**What you have to do:**
Every line in the records below between the one holding "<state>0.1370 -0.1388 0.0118" and the one holding "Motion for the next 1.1", inclusive, is to be set down exactly; all other lines are to be left out.

**Information provided:**
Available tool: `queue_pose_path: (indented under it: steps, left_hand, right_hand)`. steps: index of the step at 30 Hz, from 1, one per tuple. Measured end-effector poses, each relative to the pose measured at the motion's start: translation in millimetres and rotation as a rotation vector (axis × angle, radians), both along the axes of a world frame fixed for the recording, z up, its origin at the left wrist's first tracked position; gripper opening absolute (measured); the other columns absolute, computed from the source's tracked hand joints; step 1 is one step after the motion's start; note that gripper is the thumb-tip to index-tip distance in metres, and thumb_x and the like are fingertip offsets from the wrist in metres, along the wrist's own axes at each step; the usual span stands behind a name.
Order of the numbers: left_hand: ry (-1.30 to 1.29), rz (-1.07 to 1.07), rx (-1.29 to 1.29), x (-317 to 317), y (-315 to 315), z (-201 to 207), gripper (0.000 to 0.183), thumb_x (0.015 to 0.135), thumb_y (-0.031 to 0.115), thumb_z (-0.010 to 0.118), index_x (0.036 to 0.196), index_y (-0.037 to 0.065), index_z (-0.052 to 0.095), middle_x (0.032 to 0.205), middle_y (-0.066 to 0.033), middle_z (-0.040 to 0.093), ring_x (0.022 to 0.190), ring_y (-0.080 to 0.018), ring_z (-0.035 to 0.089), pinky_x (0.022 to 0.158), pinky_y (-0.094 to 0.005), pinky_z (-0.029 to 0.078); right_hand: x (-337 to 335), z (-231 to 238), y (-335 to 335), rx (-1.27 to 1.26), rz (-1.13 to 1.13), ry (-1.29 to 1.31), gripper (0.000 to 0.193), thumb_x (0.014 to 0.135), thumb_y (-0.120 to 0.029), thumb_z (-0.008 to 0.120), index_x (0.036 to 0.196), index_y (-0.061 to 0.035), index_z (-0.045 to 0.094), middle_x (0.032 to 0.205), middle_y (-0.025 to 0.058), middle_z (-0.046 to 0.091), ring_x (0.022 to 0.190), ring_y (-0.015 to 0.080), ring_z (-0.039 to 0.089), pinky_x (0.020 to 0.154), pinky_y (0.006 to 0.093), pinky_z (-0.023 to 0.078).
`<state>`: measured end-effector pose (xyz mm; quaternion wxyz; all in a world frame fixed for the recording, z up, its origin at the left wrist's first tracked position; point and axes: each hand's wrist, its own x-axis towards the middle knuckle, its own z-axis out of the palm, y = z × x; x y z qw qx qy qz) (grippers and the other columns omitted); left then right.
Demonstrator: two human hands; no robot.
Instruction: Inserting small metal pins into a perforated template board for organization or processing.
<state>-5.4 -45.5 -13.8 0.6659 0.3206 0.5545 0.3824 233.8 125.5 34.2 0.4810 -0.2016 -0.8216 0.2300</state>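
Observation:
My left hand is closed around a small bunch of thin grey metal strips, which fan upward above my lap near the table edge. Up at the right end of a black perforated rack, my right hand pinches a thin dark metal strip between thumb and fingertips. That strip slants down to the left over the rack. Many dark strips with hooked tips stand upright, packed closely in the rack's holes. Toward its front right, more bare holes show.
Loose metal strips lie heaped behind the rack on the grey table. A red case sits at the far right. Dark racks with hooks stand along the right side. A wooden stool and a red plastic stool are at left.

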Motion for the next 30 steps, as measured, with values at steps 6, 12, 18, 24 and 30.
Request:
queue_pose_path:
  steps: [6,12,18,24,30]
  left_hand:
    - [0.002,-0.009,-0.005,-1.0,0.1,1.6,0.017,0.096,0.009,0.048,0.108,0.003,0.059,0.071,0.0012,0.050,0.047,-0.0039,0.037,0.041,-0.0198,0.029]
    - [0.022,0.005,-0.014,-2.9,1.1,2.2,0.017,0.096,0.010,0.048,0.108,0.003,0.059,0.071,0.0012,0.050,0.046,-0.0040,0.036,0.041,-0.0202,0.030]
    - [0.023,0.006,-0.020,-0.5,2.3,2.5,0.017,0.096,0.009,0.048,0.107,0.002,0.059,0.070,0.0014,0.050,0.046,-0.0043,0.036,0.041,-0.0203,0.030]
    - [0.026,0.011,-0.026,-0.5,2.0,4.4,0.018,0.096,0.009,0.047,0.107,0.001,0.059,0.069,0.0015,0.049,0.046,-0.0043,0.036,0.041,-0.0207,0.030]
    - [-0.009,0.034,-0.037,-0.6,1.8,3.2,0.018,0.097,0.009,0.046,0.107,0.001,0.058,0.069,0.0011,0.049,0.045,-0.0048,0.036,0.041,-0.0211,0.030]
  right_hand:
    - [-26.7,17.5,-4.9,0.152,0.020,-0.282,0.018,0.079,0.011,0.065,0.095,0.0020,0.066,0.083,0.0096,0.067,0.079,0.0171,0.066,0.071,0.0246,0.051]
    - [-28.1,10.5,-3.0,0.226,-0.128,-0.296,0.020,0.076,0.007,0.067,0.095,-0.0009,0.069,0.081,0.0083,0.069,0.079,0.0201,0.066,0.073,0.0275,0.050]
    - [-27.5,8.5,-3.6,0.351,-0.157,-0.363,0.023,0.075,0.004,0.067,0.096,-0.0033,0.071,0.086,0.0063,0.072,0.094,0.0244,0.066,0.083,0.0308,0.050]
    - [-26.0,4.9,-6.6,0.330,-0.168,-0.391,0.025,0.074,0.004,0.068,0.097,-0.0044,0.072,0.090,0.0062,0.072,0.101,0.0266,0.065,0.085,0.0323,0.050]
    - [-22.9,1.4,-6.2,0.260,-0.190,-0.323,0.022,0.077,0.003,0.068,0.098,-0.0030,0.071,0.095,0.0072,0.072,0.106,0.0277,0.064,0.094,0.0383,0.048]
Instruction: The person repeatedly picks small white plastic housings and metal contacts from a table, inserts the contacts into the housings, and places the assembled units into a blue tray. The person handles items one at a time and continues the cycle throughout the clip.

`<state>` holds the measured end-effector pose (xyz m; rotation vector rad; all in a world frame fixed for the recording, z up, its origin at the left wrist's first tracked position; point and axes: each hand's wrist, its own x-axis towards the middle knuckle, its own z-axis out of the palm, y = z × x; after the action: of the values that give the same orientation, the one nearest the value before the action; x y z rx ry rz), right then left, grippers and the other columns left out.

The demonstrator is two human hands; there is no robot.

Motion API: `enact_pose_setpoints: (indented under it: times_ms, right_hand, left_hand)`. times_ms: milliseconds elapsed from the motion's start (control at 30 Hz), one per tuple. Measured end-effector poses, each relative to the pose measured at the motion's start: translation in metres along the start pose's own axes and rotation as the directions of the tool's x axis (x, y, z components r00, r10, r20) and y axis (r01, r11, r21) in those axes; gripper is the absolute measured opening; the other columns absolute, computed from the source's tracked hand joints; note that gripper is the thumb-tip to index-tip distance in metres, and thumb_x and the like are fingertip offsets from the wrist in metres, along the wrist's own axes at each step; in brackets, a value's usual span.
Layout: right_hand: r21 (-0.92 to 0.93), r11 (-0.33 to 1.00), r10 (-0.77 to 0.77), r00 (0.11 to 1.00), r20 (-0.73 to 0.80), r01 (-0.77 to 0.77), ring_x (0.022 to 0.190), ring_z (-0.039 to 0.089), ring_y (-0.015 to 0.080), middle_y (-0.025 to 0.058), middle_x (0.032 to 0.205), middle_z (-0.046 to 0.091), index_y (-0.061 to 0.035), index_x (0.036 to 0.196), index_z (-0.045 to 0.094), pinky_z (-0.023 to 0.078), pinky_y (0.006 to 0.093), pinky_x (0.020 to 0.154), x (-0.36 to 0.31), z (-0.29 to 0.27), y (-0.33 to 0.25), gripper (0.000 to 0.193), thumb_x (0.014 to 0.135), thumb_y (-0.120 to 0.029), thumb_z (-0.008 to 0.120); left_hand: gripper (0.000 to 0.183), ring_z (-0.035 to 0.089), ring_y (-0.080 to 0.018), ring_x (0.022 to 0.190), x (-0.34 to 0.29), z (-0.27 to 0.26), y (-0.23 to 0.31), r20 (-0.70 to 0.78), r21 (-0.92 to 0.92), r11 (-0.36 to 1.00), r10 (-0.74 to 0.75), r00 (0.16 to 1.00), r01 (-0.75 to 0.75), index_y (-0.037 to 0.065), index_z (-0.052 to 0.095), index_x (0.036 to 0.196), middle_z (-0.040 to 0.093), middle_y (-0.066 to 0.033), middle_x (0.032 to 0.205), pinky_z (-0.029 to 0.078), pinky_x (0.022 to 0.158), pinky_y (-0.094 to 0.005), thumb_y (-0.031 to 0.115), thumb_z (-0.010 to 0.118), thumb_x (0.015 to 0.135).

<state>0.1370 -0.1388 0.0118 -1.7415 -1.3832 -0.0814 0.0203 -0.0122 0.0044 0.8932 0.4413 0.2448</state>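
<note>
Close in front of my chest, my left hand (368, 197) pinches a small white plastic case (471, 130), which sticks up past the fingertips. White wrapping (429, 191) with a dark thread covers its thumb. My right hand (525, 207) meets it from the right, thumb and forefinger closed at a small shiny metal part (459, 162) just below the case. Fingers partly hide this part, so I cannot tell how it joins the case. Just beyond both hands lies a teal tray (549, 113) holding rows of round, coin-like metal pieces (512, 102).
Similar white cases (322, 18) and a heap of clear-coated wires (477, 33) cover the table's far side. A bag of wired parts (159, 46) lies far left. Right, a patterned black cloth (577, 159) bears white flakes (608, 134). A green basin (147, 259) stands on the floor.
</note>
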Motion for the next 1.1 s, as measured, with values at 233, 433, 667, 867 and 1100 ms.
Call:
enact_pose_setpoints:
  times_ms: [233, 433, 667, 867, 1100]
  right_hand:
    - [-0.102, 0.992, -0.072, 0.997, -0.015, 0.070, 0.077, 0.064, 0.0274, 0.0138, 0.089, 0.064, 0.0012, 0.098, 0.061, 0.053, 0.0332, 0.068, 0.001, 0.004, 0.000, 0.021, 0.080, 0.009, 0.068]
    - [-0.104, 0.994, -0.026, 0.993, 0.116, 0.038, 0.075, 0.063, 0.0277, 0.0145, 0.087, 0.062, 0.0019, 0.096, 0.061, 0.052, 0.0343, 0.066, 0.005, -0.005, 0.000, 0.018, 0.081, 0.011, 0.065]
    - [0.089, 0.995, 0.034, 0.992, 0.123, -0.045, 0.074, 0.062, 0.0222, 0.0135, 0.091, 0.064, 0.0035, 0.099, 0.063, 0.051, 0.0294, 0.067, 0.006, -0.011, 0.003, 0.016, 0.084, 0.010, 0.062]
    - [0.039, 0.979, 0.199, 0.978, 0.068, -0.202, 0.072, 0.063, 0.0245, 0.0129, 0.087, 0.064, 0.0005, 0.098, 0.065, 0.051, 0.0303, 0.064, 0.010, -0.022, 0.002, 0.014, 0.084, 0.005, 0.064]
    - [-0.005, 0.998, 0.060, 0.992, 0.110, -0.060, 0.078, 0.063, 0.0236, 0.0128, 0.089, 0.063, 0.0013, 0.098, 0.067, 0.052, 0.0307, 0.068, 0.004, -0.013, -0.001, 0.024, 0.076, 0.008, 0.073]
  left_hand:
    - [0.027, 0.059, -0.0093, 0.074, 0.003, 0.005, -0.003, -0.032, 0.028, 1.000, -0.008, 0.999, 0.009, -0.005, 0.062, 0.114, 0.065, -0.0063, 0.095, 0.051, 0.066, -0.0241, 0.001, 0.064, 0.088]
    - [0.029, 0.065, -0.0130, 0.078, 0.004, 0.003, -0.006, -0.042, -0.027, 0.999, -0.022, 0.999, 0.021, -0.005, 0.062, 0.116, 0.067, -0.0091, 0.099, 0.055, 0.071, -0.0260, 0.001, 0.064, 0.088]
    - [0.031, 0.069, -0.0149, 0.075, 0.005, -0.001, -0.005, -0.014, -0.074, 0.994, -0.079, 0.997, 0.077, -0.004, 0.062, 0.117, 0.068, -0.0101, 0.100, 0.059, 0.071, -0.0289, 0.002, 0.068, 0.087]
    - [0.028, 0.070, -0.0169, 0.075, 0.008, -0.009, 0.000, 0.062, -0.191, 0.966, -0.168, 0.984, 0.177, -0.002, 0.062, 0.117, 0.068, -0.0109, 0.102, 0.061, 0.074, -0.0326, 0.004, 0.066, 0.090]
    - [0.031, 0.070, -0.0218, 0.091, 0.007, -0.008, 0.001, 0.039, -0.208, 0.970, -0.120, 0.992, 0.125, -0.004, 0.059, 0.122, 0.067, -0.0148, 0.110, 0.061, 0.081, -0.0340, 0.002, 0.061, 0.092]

**Exercise output:**
<state>0.1370 -0.1388 0.0118 -1.7415 -1.3832 -0.0814 0.0203 -0.0122 0.0044 0.8932 0.4413 0.2448</state>
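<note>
Close in front of my chest, my left hand (368, 197) pinches a small white plastic case (471, 130), which sticks up past the fingertips. White wrapping (429, 191) with a dark thread covers its thumb. My right hand (525, 207) meets it from the right, thumb and forefinger closed at a small shiny metal part (459, 162) just below the case. Fingers partly hide this part, so I cannot tell how it joins the case. Just beyond both hands lies a teal tray (549, 113) holding rows of round, coin-like metal pieces (512, 102).
Similar white cases (322, 18) and a heap of clear-coated wires (477, 33) cover the table's far side. A bag of wired parts (159, 46) lies far left. Right, a patterned black cloth (577, 159) bears white flakes (608, 134). A green basin (147, 259) stands on the floor.
</note>
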Motion for the next 1.1 s, as measured, with values at 233, 433, 667, 867 and 1100 ms.

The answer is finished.